In the case of Wikipedia, it's an instrument for public display and use, and anyone posting to it is doing so in a VERY public forum. I think it's entirely reasonable to request some shred of identity from them. I don't think it would even be out of line to require people to register before being allowed to edit articles.
-- John Knouse (user:jaknouse)
There are a few people (for example sitting judges) who need anonymity. For some other people it may be desirable, if not necessary. However most of our anonymous users have no real reason for anonymity.
Fred
From: John Knouse jaknouse@frognet.net Reply-To: wikien-l@wikipedia.org Date: Thu, 03 Apr 2003 09:43:05 -0800 To: wikien-l@wikipedia.org Subject: [WikiEN-l] Wikipedia privacy
In the case of Wikipedia, it's an instrument for public display and use, and anyone posting to it is doing so in a VERY public forum. I think it's entirely reasonable to request some shred of identity from them. I don't think it would even be out of line to require people to register before being allowed to edit articles.
-- John Knouse (user:jaknouse)
WikiEN-l mailing list WikiEN-l@wikipedia.org http://www.wikipedia.org/mailman/listinfo/wikien-l
You've got Descartes before Horace. People have the right to remain anonymous, and aren't required to show why they "need" to. Rather the burden is on you, to show a compelling reason why you should be allowed to invade their privacy.
-----Original Message----- From: wikien-l-admin@wikipedia.org [mailto:wikien-l-admin@wikipedia.org]On Behalf Of Fred Bauder Sent: Thursday, April 03, 2003 07:11 To: wikien-l@wikipedia.org Subject: Re: [WikiEN-l] Wikipedia privacy
There are a few people (for example sitting judges) who need anonymity. For some other people it may be desirable, if not necessary. However most of our anonymous users have no real reason for anonymity.
Fred
From: John Knouse jaknouse@frognet.net Reply-To: wikien-l@wikipedia.org Date: Thu, 03 Apr 2003 09:43:05 -0800 To: wikien-l@wikipedia.org Subject: [WikiEN-l] Wikipedia privacy
In the case of Wikipedia, it's an instrument for public display and use, and anyone posting to it is doing so in a VERY public forum. I think it's entirely reasonable to request some shred of identity from them. I don't think it would even be out of line to require people to register before being allowed to edit articles.
-- John Knouse (user:jaknouse)
WikiEN-l mailing list WikiEN-l@wikipedia.org http://www.wikipedia.org/mailman/listinfo/wikien-l
_______________________________________________ WikiEN-l mailing list WikiEN-l@wikipedia.org http://www.wikipedia.org/mailman/listinfo/wikien-l
Sean Barrett wrote:
You've got Descartes before Horace. People have the right to remain anonymous, and aren't required to show why they "need" to.
I agree.
The problem is that there is no anonymity on the Internet. Not at the level of IP numbers at least. It's a myth.
And Wikipedia should not contribute to this myth. I don't support giving sysops secret superpowers when it can be avoided, which is why I think that *anybody* should be able to see *any* IP number. And we should make it very clear up front that edits are logged by IP number, so that nobody gets the wrong impression and falls for the myth anymore. Let it be clear to all involved that wherever you go on Wikipedia (and indeed wherever you go on the World Wide Web), the sites that you go to know your IP address and log it forever.
If you want to retain your anonymity, then, your *only* recourse is your ISP, since only they can make the link between your IP number and your identity. Wikipedia shouldn't fool anybody about that. We know your IP address, and so does every other site that you visit. Never think otherwise.
-- Toby 138.23.202.213
On Thu, 2003-04-03 at 10:11, Fred Bauder wrote:
There are a few people (for example sitting judges) who need anonymity. For some other people it may be desirable, if not necessary. However most of our anonymous users have no real reason for anonymity.

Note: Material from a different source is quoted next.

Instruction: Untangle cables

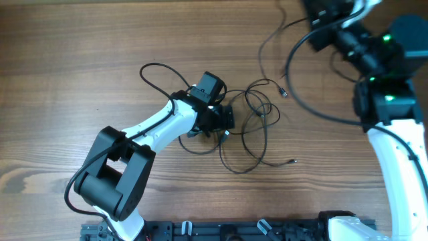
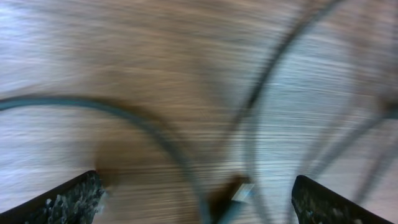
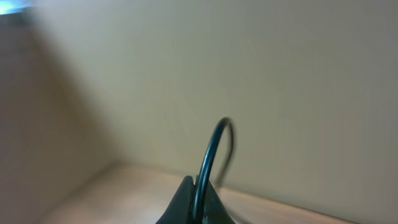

How do you know? After all, they're anonymous.
Fred Bauder wrote:
There are a few people (for example sitting judges) who need anonymity. For some other people it may be desirable, if not necessary. However most of our anonymous users have no real reason for anonymity.
Well, I side generally with those who say that we should respect anonymity. But I also still say that allowing sysops to access signed-in-users ip numbers for the purpose of stopping logged-in-vandal-attacks is not a significant compromise of anyone's anonymity.
People seem to have a wrong idea of how much information an ip number contains. Usually, very little. An ip number gets you as far as an ISP, no further. There may be rare exceptions, but in the main, knowing an ip number doesn't tell you very much that's personally identifiable about a person.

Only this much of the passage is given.